Praktek percaloan di Raad van Indie itu meramaikan budaya konsesi jabatan, kronisme, dan nepotisme. Kisah hidup Van der Parra dan koneksinya dengan calo di Raad van Indie merupakan contohnya. Dalam konteks ini, hal-hal ajaib pun bisa terjadi, seperti hari pelantikan sebagai gubernur jenderal harus diundur dan disesuaikan dengan hari ulang tahunnya yang dirayakan besar-besaran. Anaknya, Petrus Albertus van der Parra de Jonge, pada umur 13 tahun sudah terdaftar sebagai pejabat Kompeni bergaji tinggi.
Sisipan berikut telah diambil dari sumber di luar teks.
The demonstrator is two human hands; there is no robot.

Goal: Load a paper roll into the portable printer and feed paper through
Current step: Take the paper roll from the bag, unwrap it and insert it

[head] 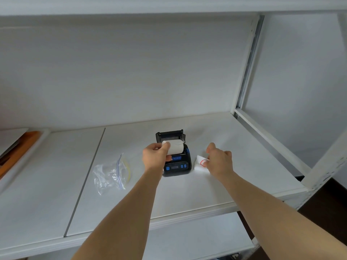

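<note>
Above the open printer [177, 162], left hand [154, 156] grips paper roll [175, 147].

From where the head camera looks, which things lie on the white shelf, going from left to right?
Orange-edged tray → clear zip bag → left hand holding the paper roll → black portable printer with its lid open → white paper piece → right hand touching that piece.

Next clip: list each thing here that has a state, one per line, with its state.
Printer: lid open, standing on the shelf.
Paper roll: held over the open bay by the left hand.
Paper scrap: lying beside the printer, under the right hand fingers.
Plastic bag: crumpled, lying left of the printer.
</note>
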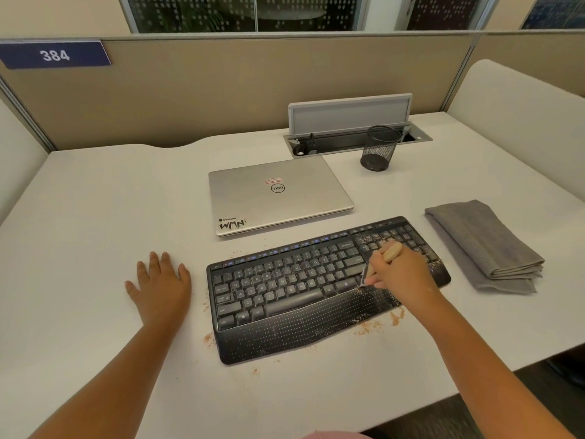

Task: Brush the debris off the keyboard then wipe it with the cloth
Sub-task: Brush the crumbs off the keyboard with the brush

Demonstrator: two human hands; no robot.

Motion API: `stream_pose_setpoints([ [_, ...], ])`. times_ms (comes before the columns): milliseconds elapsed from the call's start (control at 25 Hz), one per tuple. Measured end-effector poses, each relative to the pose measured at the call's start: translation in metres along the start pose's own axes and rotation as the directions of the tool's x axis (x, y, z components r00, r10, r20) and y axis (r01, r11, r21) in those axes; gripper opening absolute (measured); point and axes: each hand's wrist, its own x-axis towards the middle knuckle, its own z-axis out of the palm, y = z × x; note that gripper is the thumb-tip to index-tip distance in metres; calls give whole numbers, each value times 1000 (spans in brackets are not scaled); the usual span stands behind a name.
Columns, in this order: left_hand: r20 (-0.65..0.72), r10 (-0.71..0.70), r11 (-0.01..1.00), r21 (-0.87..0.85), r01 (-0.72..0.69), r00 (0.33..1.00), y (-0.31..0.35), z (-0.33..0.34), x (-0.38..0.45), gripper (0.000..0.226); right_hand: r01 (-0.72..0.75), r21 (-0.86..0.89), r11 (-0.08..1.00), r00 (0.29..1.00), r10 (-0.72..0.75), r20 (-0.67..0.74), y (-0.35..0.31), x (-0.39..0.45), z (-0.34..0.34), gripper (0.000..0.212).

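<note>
A black keyboard (294, 293) lies angled on the white desk, with brown debris on its number pad and palm rest. My right hand (402, 274) is shut on a small brush (391, 251) with a pale wooden handle. Its bristles touch the keys near the right end of the main block. Crumbs (373, 326) lie scattered on the desk below and left of the keyboard. My left hand (161, 283) rests flat on the desk left of the keyboard, fingers spread, holding nothing. A folded grey cloth (484, 245) lies to the right of the keyboard.
A shut silver laptop (278, 194) lies just behind the keyboard. A black mesh pen cup (380, 148) stands by an open cable hatch (351, 125) at the back. Beige partitions enclose the desk (95, 201). The desk's front edge runs diagonally at the lower right.
</note>
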Motion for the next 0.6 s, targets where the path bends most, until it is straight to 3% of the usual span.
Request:
stream_pose_setpoints([
  [200,3,2,1000,-6,-2,1000,0,0,-1,55,113,56,992,993,-111,-44,-6,3,-7,14],
  [440,10,-3,1000,3,3,1000,-1,-1,-1,56,128,-169,977,981,-99,165,-11,5,-17,15],
  [600,10,-4,1000,4,4,1000,0,-1,-1,56,117,-50,992,989,-111,101,-13,11,-14,10],
])
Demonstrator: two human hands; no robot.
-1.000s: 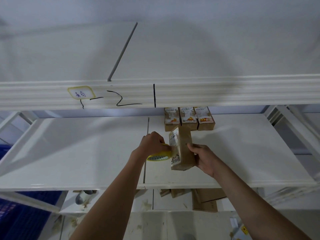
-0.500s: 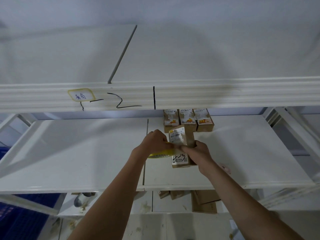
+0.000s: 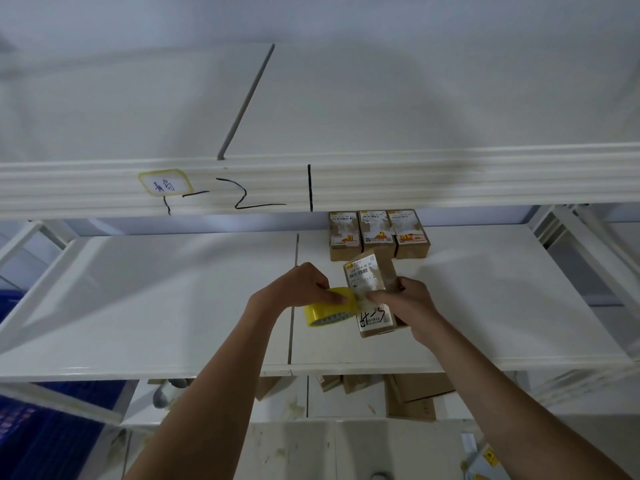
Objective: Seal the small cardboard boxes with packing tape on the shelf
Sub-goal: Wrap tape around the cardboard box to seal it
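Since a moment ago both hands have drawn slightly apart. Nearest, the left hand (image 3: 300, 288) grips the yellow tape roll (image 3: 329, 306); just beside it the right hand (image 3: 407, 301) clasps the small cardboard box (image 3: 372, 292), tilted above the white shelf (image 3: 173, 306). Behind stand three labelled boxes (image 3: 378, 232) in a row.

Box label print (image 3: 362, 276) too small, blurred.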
Hal yang sama terjadi juga dengan anak Gubernur Jenderal Jeremias van Riemsdijk (1775-1777), yang tersohor rada bodoh tetapi bisa menjadi anggota Raad van Indie. Hal yang paling menakjubkan adalah Riemsdijk, seperti juga Van der Parra, bisa membeli tanah luas yang kemudian menjadi kasus korup. Van der Parra pada 1769 membeli tanah luas di Gambir dan sekitarnya, yang dulu disebut Weltevreden, dengan istana mewah milik orang superkaya Jacob Mossel. Adapun Riemsdijk membeli Tanah Abang.
Demikianlah rata-rata anggota Raad van Indie pensiun sebagai superkaya, sebagaimana halnya para mantan gubernur jenderal. Mereka memiliki simpanan harta. Kekayaan dari konsesi-konsesi percaloan tersebar dari Hindia sampai Belanda. Segala praktek kejahatan mereka pun pada zamannya tidak pernah dapat disentuh.
Situasi itu hasilnya adalah jenis kekuasaan yang picik. Kekuasaan diprivatisasi dan dimanipulasi tidak habis-habis. Pemerintahan tidak membawa keuntungan, selain bagi diri, keluarga, dan kelompok. Walhasil, yang tampil adalah suatu rezim greedy atau rakus.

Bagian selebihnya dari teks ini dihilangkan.